*What to work on*
Lines in the data below that contain the word "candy" are to be copied.

*Given information*
>>>>>
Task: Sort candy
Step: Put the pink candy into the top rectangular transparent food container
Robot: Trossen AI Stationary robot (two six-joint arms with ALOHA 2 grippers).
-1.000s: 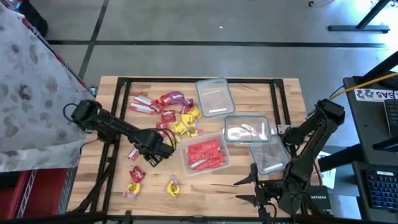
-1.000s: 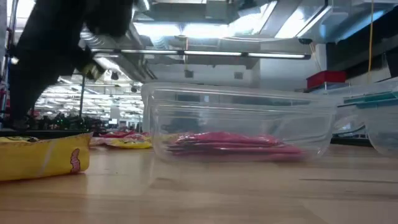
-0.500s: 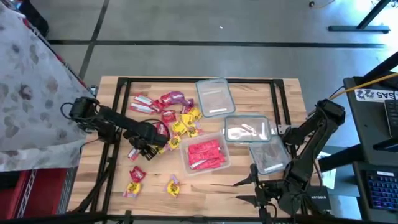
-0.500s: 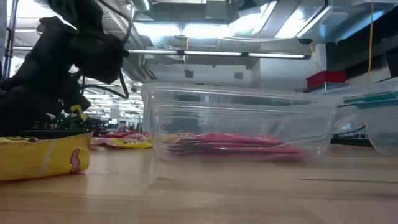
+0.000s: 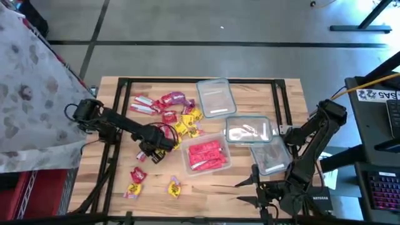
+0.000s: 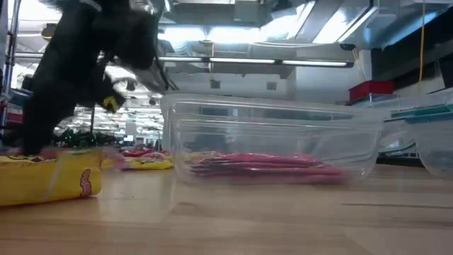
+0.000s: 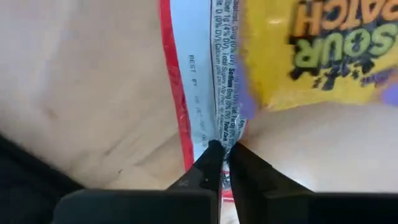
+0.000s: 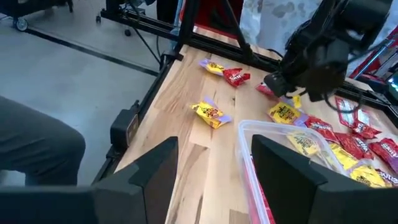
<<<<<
*The answer*
Task: Sort candy
Step: Put the pink candy into the top rectangular transparent food container

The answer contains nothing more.